Mas até mesmo o TST admite que é necessário uma lei sobre o assunto. Em evento realizado no fim do ano passado, o presidente da mais alta Corte da Justiça do Trabalho, João Oreste Dalazen, reconheceu que a terceirização é “um fenômeno irreversível”. A normatização seria uma forma também de diminuir o número de reclamações trabalhistas. Para se ter uma ideia, tramitam atualmente no tribunal cerca de 5 mil ações envolvendo o tema.
A maior parte das ações diz respeito ao não pagamento dos encargos trabalhistas pelas empresas prestadoras do serviço. Mas há ainda a constatação de que a terceirização pode levar a um enfraquecimento dos sindicatos – pois podem atuar na empresa trabalhadores vinculados a diferentes empregadores – e um aumento do número de acidentes de trabalho pela falta de treinamento adequado e segurança aos terceirizados.
Para o relator do projeto de lei que regulamenta a terceirização, deputado federal Arthur Maia (PMDB-BA), a aprovação do texto é fundamental para fortalecer o mecanismo e evitar que a relação trabalhista se precarize. Uma forma de garantir o direito dos trabalhadores é o artigo que prevê a responsabilidade da empresa contratante e da contratada sobre os encargos dos terceirizados e a garantia de recursos para a quitação de dívidas que possam surgir ao final do contrato, por meio de imobilização de parte do capital social da contratada.
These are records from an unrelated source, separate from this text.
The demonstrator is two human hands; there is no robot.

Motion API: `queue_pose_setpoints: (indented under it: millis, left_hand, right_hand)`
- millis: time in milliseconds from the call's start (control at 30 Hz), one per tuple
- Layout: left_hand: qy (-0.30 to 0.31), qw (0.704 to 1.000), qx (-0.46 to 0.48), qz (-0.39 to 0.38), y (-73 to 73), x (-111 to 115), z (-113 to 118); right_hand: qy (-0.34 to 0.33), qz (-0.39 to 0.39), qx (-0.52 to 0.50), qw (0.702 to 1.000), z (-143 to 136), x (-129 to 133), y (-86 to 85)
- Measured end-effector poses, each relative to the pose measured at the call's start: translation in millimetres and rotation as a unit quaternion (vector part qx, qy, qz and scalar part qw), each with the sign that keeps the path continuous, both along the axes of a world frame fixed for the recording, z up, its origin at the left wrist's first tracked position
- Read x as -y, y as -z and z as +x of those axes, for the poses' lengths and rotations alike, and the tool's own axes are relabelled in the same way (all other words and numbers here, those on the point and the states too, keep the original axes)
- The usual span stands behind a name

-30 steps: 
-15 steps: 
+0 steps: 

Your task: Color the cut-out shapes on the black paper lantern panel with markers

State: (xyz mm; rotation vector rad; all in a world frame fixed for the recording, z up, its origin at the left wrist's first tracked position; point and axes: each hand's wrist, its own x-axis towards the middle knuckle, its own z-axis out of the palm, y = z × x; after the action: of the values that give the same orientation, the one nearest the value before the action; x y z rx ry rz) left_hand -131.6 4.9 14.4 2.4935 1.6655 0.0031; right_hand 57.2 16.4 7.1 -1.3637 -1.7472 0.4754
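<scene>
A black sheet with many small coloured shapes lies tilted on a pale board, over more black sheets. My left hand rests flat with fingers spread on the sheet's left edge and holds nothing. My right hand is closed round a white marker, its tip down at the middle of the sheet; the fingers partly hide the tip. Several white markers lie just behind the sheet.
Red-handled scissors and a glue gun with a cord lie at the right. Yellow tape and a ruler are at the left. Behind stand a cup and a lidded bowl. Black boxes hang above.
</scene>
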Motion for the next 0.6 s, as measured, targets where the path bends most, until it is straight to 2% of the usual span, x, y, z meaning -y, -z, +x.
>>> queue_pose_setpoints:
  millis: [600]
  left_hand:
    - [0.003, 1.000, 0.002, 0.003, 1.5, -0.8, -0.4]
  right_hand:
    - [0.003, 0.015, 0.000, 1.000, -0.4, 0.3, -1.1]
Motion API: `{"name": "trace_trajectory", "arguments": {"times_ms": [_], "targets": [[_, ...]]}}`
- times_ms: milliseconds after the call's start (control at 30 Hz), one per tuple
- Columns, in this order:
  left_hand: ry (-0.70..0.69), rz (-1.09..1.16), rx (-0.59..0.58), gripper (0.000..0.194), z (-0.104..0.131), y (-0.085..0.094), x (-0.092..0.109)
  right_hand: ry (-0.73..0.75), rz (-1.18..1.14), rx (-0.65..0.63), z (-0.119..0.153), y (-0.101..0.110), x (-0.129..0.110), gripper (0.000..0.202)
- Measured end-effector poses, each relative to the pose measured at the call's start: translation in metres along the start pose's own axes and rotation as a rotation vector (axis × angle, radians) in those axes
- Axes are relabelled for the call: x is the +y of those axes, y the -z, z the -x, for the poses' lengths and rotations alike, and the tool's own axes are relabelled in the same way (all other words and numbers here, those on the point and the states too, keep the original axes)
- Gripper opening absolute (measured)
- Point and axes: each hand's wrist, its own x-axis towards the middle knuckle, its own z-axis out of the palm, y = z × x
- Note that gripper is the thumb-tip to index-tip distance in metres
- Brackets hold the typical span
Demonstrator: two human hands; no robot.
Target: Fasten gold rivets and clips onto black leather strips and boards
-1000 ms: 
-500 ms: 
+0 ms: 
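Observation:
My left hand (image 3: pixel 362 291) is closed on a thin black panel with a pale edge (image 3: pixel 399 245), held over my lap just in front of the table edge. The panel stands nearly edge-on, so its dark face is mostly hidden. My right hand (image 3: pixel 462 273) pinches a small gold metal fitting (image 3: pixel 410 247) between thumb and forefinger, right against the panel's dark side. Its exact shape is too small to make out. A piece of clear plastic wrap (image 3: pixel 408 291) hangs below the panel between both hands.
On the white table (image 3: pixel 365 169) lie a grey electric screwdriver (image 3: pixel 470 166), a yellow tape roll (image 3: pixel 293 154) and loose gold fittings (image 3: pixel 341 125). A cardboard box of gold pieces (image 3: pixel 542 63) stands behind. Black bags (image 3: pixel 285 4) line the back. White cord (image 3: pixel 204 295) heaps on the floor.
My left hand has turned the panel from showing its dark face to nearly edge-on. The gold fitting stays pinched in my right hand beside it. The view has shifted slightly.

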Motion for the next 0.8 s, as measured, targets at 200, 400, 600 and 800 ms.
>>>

“Hoje, a terceirização é uma realidade e necessidade da indústria brasileira. É inadmissível que um instrumento tão usado não tenha um marco regulatório”, afirma o parlamentar. Ele argumenta ainda que a Súmula 331 do TST não é suficiente, porque ela traz uma regra geral que não se adequa a setores que terceirizam quase todas as suas atividades pela exigência de especialização, como a indústria automobilística, agrícola, telecomunicações e da construção civil.
Principais pontos do PL 4.330/04
» O contrato deve versar sobre serviços determinados e específicos.
» Podem ser terceirizadas as atividades inerentes, acessórias ou complementares à atividade econômica do contratante.
» A empresa contratante é subsidiariamente responsável pelas obrigações trabalhistas referentes ao período em que ocorrer a prestação de serviços, ficando-lhe ressalvada ação regressiva contra a devedora. E nessa ação será devida também uma indenização no mesmo valor da importância paga ao trabalhador.
» A empresa prestadora de serviços a terceiros que subcontratar outra empresa para a execução do serviço é solidariamente responsável pelas obrigações trabalhistas assumidas pela empresa subcontratada.
» Garantia de recursos para a quitação de dívidas que possam surgir ao final do contrato, por meio da imobilização de parte do capital social.